A Data Science Central Community
We have added a new free book in our selection exclusively for DSC members. See the first entry below, to get started with machine learning with Python.
1. Book: Classification and Regression In a Weekend
This tutorial began as a series of weekend workshops created by Ajit Jaokar and Dan Howarth. The idea was to work with a specific (longish) program such that we explore as much of it as possible in one weekend. This book is an attempt to take this idea online. The best way to use this book is to work with the Python code as much as you can. The code has comments. But you can extend the comments by the concepts explained here.
2. Book: Enterprise AI - An Application Perspective
Enterprise AI: An applications perspective takes a use case driven approach to understand the deployment of AI in the Enterprise. Designed for strategists and developers, the book provides a practical and straightforward roadmap based on application use cases for AI in Enterprises. The authors (Ajit Jaokar and Cheuk Ting Ho) are data scientists and AI researchers who have deployed AI applications for Enterprise domains. The book is used as a reference for Ajit and Cheuk's new course on Implementing Enterprise AI.
3. Book: Applied Stochastic Processes
Full title: Applied Stochastic Processes, Chaos Modeling, and Probabilistic Properties of Numeration Systems. Published June 2, 2018. Author: Vincent Granville, PhD. (104 pages, 16 chapters.)

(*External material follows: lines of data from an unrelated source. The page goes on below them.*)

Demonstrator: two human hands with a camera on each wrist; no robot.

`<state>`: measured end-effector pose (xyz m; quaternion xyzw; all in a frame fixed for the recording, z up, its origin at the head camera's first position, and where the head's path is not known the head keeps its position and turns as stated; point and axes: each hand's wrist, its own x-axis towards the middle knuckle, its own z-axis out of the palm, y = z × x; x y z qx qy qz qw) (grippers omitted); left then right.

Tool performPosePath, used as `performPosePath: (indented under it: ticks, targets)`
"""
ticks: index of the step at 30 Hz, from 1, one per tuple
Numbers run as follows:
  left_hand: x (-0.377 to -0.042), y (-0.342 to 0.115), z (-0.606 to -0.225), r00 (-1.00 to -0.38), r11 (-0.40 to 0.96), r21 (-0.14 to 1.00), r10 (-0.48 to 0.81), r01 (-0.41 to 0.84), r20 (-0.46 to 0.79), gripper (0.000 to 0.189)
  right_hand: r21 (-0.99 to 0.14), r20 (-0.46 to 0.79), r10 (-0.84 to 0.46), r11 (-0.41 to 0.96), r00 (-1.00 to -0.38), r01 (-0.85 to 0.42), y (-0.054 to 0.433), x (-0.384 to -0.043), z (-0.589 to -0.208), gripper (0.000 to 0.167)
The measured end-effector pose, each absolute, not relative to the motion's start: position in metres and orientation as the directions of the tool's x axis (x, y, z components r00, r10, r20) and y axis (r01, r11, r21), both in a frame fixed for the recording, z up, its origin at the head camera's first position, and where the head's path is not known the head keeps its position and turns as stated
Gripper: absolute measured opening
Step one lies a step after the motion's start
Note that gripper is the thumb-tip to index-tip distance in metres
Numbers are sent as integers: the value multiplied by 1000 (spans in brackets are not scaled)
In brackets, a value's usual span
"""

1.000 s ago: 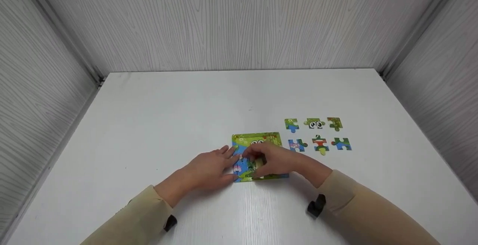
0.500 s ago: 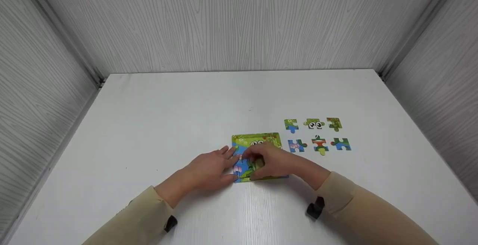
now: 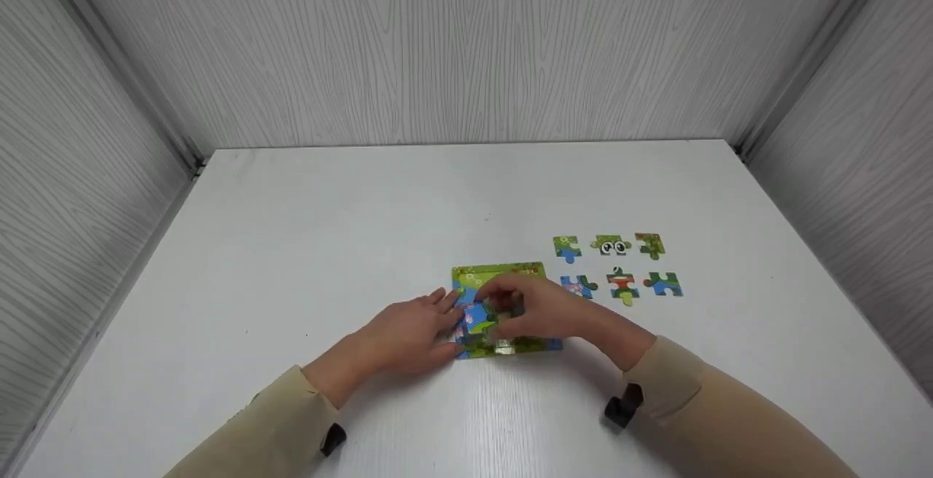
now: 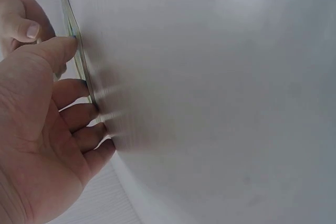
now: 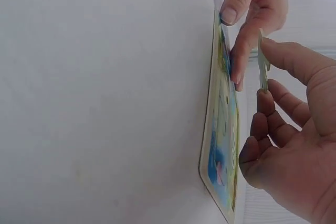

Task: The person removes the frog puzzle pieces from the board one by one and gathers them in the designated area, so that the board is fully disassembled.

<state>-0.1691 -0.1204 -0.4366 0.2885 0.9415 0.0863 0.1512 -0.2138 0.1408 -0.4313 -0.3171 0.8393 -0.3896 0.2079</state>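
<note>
A square jigsaw board with a green and blue cartoon picture lies flat near the table's middle. Along its left edge rests my left hand, fingers extended and fingertips touching the rim. Over the board, my right hand pinches a jigsaw piece between thumb and fingertips. In the right wrist view the piece stands apart from the board, held edge-on to the camera. Its blue and green face shows partly in the head view. The right hand hides much of the board's middle and right.
Several loose jigsaw pieces lie in two rows right of the board, among them a piece with cartoon eyes and a red and green piece. The white table is bounded by grey wood-grain panels at the back and sides.
My right hand has lifted the jigsaw piece off the lower left of the board, baring the board beneath. My left hand stays at the board's edge.
</note>
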Motion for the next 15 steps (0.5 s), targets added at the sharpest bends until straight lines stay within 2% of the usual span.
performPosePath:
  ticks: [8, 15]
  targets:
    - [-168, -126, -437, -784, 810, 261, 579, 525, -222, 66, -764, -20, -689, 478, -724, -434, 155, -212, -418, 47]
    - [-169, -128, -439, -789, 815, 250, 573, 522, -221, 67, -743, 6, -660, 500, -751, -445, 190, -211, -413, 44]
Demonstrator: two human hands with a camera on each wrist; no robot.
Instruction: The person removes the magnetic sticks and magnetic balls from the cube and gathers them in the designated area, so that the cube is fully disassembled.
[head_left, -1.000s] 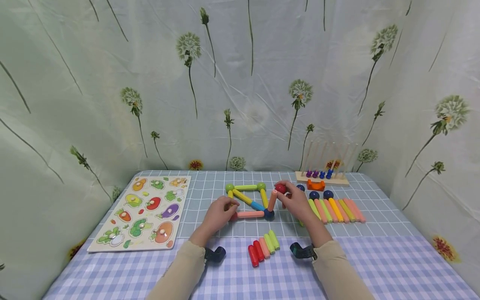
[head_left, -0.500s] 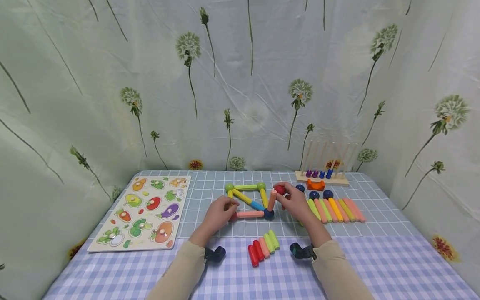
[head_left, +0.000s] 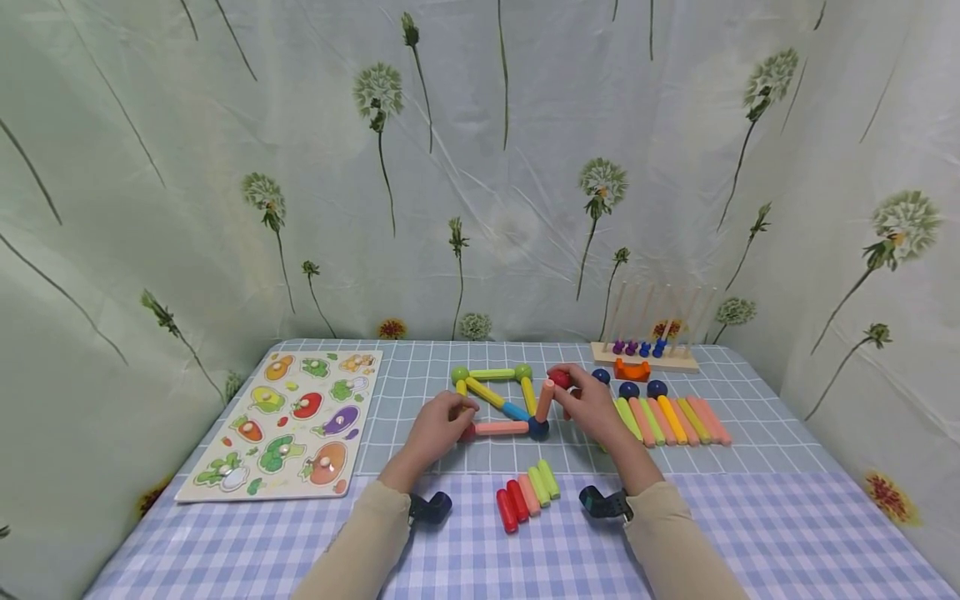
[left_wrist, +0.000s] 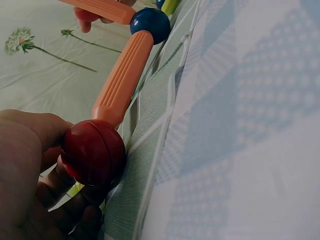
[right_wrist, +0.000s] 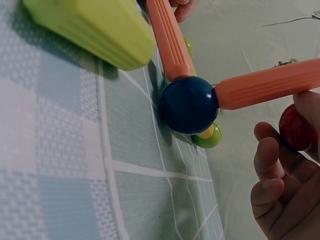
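Note:
Thumb and fingers of my left hand (head_left: pixel 441 423) grip a red ball (left_wrist: pixel 92 152) at the near left corner of a stick-and-ball frame. From that ball an orange stick (head_left: pixel 502 428) runs right to a dark blue ball (head_left: pixel 538 428). A second orange stick (head_left: pixel 545 402) rises from the blue ball, tilted slightly right. My right hand (head_left: pixel 592 408) pinches another red ball (head_left: pixel 559 380) beside the top of this stick, its thumb touching the stick. Green balls (head_left: pixel 522 373), yellow and green sticks, and a yellow-blue diagonal (head_left: pixel 487 394) form the frame's back.
Several short sticks (head_left: pixel 528 497) lie in front, between my forearms. To the right are a row of longer sticks (head_left: pixel 667 421), blue balls (head_left: pixel 657 388), an orange block (head_left: pixel 632 370) and a pegged stand (head_left: pixel 686 362). A vegetable puzzle board (head_left: pixel 288 425) lies at left.
My right hand and its red ball have shifted very slightly left over the last second. The left hand and the frame stay in place.

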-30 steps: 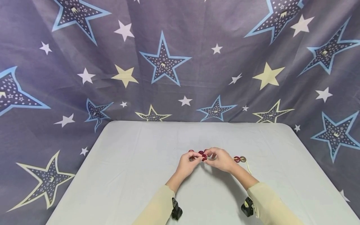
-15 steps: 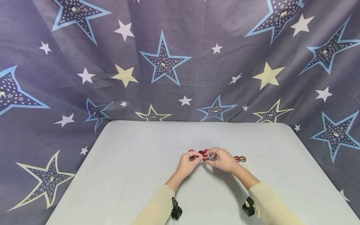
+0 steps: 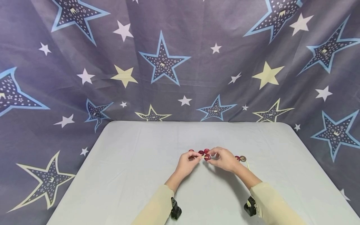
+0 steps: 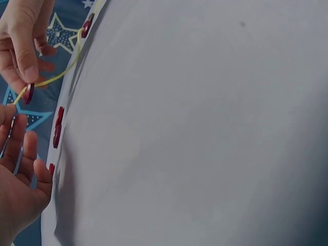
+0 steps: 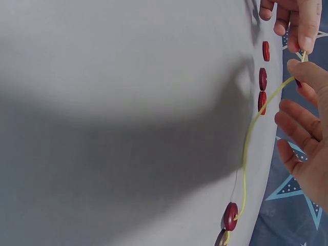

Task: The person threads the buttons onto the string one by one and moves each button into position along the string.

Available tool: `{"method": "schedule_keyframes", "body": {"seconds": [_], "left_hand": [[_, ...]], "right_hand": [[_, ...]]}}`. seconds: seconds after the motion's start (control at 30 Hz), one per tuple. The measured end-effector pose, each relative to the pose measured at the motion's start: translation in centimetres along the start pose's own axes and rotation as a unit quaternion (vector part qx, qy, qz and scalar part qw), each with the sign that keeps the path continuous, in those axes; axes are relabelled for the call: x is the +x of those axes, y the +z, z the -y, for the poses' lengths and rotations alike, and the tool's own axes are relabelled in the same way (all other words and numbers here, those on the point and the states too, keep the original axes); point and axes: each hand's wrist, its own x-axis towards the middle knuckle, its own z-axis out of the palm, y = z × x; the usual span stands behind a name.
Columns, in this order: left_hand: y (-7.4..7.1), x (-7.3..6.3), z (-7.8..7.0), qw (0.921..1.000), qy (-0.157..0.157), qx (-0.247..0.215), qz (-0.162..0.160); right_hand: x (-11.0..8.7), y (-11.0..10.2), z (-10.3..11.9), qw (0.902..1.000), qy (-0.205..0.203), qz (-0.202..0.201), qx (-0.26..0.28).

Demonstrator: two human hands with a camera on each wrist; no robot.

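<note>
A dark red button [image 3: 207,157] is pinched between the thumb and fingers of my right hand [image 3: 226,160], above the table. Yellow string [image 4: 61,74] passes through it and runs back to a red button [image 5: 230,216] threaded on the same string. Behind that one, a brownish button [image 3: 243,158] is also on the string. With thumb and forefinger, my left hand [image 3: 187,164] pinches the short string end on the other side of the held button; its other fingers are loosely bent.
Loose red buttons lie on the white-covered table [image 3: 126,175] just beyond the hands: one at the left [image 5: 266,51], then a darker one [image 5: 263,79] beside a brighter one [image 5: 262,102]. A star-patterned cloth [image 3: 197,78] hangs behind the table.
My right hand has shifted slightly right with the button, away from the left fingertips. More string now shows between the button and my left hand, which has barely moved.
</note>
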Motion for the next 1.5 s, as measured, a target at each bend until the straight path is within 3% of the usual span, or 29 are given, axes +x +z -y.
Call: {"method": "schedule_keyframes", "body": {"seconds": [0.1, 0.3, 0.43, 0.7, 0.83, 0.93, 1.1, 1.5], "left_hand": [[-0.1, -0.2, -0.7, 1.0000, -0.005, -0.002, 0.000], [-0.9, -1.2, -3.3, 0.9999, 0.000, -0.002, 0.013], [-1.1, -1.4, -3.9, 0.9999, 0.003, -0.004, 0.015], [-1.0, -1.2, -3.8, 0.9999, 0.005, 0.003, 0.012], [-0.6, -0.4, -1.7, 1.0000, 0.001, 0.004, 0.003], [-0.4, -0.2, -1.2, 1.0000, 0.001, 0.001, -0.004], [-0.9, -1.0, -3.6, 1.0000, 0.008, 0.000, 0.002], [-1.1, -1.1, -3.8, 1.0000, -0.001, 0.005, 0.004]], "right_hand": [[0.0, -0.1, -0.1, 0.9999, 0.012, 0.001, -0.001], [-0.2, -0.3, -0.3, 0.9998, 0.020, 0.001, 0.001], [-0.3, -0.4, -0.6, 0.9999, 0.016, -0.004, 0.002], [-0.4, -0.6, -1.0, 0.9995, 0.029, -0.011, 0.003], [-0.4, -0.7, -1.2, 0.9993, 0.035, -0.014, 0.000], [-0.5, -0.8, -1.5, 0.9992, 0.035, -0.018, -0.001], [-0.5, -0.9, -1.8, 0.9990, 0.038, -0.022, -0.002], [-0.7, -1.2, -2.0, 0.9988, 0.045, -0.020, -0.001]]}}
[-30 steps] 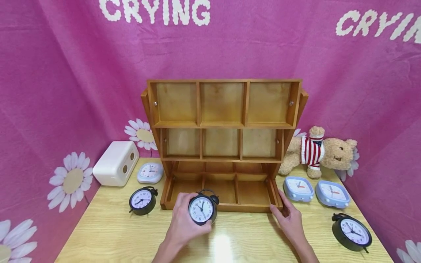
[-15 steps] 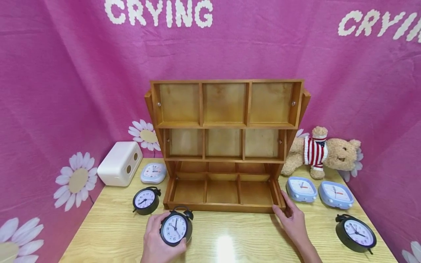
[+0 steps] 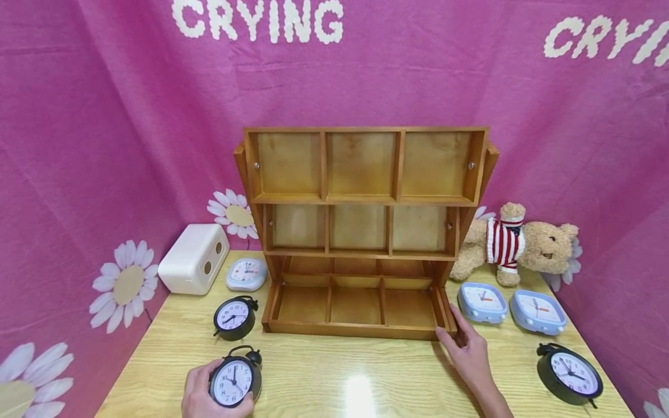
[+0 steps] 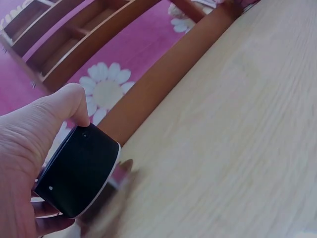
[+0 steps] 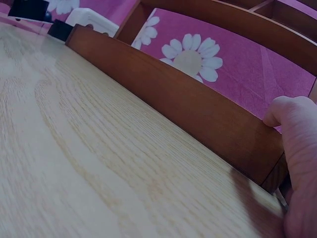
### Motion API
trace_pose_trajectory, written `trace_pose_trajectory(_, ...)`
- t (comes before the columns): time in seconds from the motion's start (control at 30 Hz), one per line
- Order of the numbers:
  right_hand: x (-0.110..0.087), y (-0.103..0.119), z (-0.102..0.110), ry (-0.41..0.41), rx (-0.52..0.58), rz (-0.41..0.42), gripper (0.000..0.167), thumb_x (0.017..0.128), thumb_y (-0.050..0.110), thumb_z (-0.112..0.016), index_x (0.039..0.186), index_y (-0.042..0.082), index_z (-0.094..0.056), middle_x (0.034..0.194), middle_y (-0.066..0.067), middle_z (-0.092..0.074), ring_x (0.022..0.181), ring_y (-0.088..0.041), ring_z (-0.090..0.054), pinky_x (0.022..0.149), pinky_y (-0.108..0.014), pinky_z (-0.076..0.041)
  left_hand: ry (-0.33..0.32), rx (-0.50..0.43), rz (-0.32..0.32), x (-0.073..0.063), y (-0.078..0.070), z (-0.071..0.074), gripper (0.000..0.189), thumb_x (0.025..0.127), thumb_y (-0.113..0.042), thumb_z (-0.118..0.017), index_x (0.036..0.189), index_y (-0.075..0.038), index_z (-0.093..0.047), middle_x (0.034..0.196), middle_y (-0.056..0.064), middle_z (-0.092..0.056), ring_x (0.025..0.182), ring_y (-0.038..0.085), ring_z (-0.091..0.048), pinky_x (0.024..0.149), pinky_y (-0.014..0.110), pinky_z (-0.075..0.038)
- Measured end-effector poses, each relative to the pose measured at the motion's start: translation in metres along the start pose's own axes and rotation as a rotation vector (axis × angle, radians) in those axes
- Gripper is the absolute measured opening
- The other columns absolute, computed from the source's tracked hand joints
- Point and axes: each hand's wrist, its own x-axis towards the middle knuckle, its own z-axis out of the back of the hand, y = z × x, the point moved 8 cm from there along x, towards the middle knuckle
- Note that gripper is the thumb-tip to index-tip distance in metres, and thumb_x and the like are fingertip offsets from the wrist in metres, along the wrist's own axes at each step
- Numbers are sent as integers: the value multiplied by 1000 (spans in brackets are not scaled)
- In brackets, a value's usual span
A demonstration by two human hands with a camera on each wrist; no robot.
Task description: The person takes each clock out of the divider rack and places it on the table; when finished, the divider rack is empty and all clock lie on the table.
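Near the front left of the table, my left hand (image 3: 209, 392) grips a round black alarm clock (image 3: 233, 380) by its sides, white dial facing up towards the head camera. In the left wrist view the black casing (image 4: 79, 171) sits between thumb and fingers, close over the tabletop. A three-tier wooden display shelf (image 3: 360, 201) with divided compartments stands in the middle. My right hand (image 3: 470, 351) holds its front right corner, the thumb on the front board (image 5: 198, 114) in the right wrist view; the other fingers are mostly hidden there.
On the left stand another black alarm clock (image 3: 234, 318), a pale blue clock (image 3: 247, 274) and a white box (image 3: 193, 259). To the right are two blue clocks (image 3: 482, 302), a black alarm clock (image 3: 569, 374) and a teddy bear (image 3: 504, 244). Pink cloth (image 3: 366, 75) hangs behind.
My left hand has carried the black alarm clock left and towards me, away from the shelf's front. My right hand stays at the shelf corner. The head view has shifted slightly.
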Motion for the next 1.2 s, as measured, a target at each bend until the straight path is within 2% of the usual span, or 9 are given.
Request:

This book is intended to professionals in data science, computer science, operations research, statistics, machine learning, big data, and mathematics. In 100 pages, it covers many new topics, offering a fresh perspective on the subject. It is accessible to practitioners with a two-year college-level exposure to statistics and probability. The compact and tutorial style, featuring many applications (Blockchain, quantum algorithms, HPC, random number generation, cryptography, Fintech, web crawling, statistical testing) with numerous illustrations, is aimed at practitioners, researchers and executives in various quantitative fields.
New ideas, advanced topics, and state-of-the-art research are discussed in simple English, without using jargon or arcane theory. It unifies topics that are usually part of different fields (data science, operations research, dynamical systems, computer science, number theory, probability) broadening the knowledge and interest of the reader in ways that are not found in any other book. This short book contains a large amount of condensed material that would typically be covered in 500 pages in traditional publications. Thanks to cross-references and redundancy, the chapters can be read independently, in random order.